**WHAT NEEDS TO BE DONE**
All of these records need to be duplicated exactly.

**TASK DATA**

- - - - -

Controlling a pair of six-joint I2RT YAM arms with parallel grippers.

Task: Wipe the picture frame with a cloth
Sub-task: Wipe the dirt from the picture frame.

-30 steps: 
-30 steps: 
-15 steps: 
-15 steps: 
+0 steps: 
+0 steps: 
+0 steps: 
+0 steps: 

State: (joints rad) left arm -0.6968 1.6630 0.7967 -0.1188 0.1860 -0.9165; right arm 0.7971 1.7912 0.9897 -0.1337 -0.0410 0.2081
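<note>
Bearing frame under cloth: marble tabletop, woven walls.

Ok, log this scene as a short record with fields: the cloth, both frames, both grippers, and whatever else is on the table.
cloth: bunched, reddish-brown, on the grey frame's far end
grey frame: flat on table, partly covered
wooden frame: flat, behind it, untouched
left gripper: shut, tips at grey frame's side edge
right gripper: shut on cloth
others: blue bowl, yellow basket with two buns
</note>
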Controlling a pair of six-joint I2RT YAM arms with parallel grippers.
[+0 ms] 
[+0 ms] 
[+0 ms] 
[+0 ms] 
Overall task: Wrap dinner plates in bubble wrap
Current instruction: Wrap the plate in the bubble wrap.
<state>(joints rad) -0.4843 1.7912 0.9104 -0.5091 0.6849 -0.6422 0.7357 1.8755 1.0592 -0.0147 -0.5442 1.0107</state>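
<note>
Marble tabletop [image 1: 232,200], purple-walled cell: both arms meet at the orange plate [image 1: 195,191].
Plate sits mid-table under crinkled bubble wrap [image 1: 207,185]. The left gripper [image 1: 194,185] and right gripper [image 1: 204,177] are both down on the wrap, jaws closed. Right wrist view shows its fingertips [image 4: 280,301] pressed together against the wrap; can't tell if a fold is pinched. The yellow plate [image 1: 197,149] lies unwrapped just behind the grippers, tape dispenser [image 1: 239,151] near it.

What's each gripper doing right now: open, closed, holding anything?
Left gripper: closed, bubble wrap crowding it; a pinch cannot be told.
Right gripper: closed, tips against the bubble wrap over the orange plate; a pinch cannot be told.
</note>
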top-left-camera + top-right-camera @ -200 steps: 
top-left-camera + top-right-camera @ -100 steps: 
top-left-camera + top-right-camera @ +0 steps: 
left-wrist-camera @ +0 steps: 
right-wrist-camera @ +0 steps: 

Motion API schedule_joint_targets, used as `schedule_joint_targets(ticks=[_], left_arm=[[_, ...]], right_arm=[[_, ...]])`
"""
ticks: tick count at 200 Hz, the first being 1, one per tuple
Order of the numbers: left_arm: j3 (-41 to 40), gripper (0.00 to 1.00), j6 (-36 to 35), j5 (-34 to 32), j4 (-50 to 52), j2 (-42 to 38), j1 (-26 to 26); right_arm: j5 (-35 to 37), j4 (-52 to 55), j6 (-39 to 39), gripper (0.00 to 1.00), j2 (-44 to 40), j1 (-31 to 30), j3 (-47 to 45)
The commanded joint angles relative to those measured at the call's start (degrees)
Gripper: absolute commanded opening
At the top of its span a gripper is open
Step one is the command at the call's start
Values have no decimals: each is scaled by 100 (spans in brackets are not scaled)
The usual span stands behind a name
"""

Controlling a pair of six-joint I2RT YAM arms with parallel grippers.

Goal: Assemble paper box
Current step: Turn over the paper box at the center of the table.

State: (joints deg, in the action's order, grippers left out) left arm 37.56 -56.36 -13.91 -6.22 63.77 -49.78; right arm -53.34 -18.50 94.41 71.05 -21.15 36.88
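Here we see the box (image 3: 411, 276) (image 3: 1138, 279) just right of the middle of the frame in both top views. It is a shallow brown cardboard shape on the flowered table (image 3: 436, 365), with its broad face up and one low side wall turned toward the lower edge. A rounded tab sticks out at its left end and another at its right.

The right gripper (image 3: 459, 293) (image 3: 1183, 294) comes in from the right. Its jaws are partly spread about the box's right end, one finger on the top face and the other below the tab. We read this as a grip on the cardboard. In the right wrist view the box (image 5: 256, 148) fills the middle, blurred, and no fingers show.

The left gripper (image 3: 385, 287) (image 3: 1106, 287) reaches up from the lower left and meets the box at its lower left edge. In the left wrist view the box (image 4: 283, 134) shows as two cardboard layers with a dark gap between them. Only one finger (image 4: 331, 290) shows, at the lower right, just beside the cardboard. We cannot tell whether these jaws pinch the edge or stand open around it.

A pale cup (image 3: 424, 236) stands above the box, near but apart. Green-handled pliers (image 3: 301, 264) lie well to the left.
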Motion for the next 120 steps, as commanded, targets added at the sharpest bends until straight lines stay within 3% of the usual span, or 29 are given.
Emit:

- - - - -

**TASK OUTPUT**
Controlling a pair of six-joint I2RT YAM arms with parallel grippers.

Task: Wipe the picture frame with a cloth
Sub-task: Wipe the dirt from the picture frame.

-30 steps: 
-30 steps: 
-15 steps: 
-15 steps: 
+0 steps: 
+0 steps: 
+0 steps: 
+0 steps: 

State: (joints rad) left arm -0.6968 1.6630 0.7967 -0.1188 0.1860 -0.9165; right arm 0.7971 1.7912 0.9897 -0.1337 -0.0410 0.2081
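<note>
Bearing frame under cloth: marble tabletop, woven walls.

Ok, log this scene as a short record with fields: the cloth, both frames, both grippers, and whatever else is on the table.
cloth: bunched, reddish-brown, on the grey frame's far end
grey frame: flat on table, partly covered
wooden frame: flat, behind it, untouched
left gripper: shut, tips at grey frame's side edge
right gripper: shut on cloth
others: blue bowl, yellow basket with two buns
</note>
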Controlling a pair of six-joint I2RT YAM arms with parallel grippers.
[+0 ms] 
[+0 ms] 
[+0 ms] 
[+0 ms] 
Overall task: Wrap dinner plates in bubble wrap
Current instruction: Wrap the plate in the bubble wrap.
<state>(joints rad) -0.4843 1.7912 0.9104 -0.5091 0.6849 -0.6422 0.7357 1.8755 1.0592 -0.0147 -0.5442 1.0107</state>
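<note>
Marble tabletop [image 1: 232,200], purple-walled cell: both arms meet at the orange plate [image 1: 195,191].
Plate sits mid-table under crinkled bubble wrap [image 1: 207,185]. The left gripper [image 1: 194,185] and right gripper [image 1: 204,177] are both down on the wrap, jaws closed. Right wrist view shows its fingertips [image 4: 280,301] pressed together against the wrap; can't tell if a fold is pinched. The yellow plate [image 1: 197,149] lies unwrapped just behind the grippers, tape dispenser [image 1: 239,151] near it.

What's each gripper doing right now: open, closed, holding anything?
Left gripper: closed, bubble wrap crowding it; a pinch cannot be told.
Right gripper: closed, tips against the bubble wrap over the orange plate; a pinch cannot be told.
</note>
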top-left-camera + top-right-camera @ -200 steps: 
top-left-camera + top-right-camera @ -100 steps: 
top-left-camera + top-right-camera @ +0 steps: 
left-wrist-camera @ +0 steps: 
right-wrist-camera @ +0 steps: 

Motion API schedule_joint_targets, used as `schedule_joint_targets(ticks=[_], left_arm=[[_, ...]], right_arm=[[_, ...]])`
"""
ticks: tick count at 200 Hz, the first being 1, one per tuple
Order of the numbers: left_arm: j3 (-41 to 40), gripper (0.00 to 1.00), j6 (-36 to 35), j5 (-34 to 32), j4 (-50 to 52), j2 (-42 to 38), j1 (-26 to 26); right_arm: j5 (-35 to 37), j4 (-52 to 55), j6 (-39 to 39), gripper (0.00 to 1.00), j2 (-44 to 40), j1 (-31 to 30), j3 (-47 to 45)
The commanded joint angles relative to those measured at the call's start (degrees)
Gripper: absolute commanded opening
At the top of its span a gripper is open
Step one is the command at the call's start
Values have no decimals: each is scaled by 100 (spans in brackets are not scaled)
The usual span stands behind a name
"""

Controlling a pair of six-joint I2RT YAM arms with parallel grippers.

Goal: Assemble paper box
Current step: Turn over the paper box at the center of the table.

State: (joints deg, in the action's order, grippers left out) left arm 37.56 -56.36 -13.91 -6.22 63.77 -49.78; right arm -53.34 -18.50 94.41 71.05 -21.15 36.88
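Here we see the box (image 3: 411, 276) (image 3: 1138, 279) just right of the middle of the frame in both top views. It is a shallow brown cardboard shape on the flowered table (image 3: 436, 365), with its broad face up and one low side wall turned toward the lower edge. A rounded tab sticks out at its left end and another at its right.

The right gripper (image 3: 459, 293) (image 3: 1183, 294) comes in from the right. Its jaws are partly spread about the box's right end, one finger on the top face and the other below the tab. We read this as a grip on the cardboard. In the right wrist view the box (image 5: 256, 148) fills the middle, blurred, and no fingers show.

The left gripper (image 3: 385, 287) (image 3: 1106, 287) reaches up from the lower left and meets the box at its lower left edge. In the left wrist view the box (image 4: 283, 134) shows as two cardboard layers with a dark gap between them. Only one finger (image 4: 331, 290) shows, at the lower right, just beside the cardboard. We cannot tell whether these jaws pinch the edge or stand open around it.

A pale cup (image 3: 424, 236) stands above the box, near but apart. Green-handled pliers (image 3: 301, 264) lie well to the left.
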Motion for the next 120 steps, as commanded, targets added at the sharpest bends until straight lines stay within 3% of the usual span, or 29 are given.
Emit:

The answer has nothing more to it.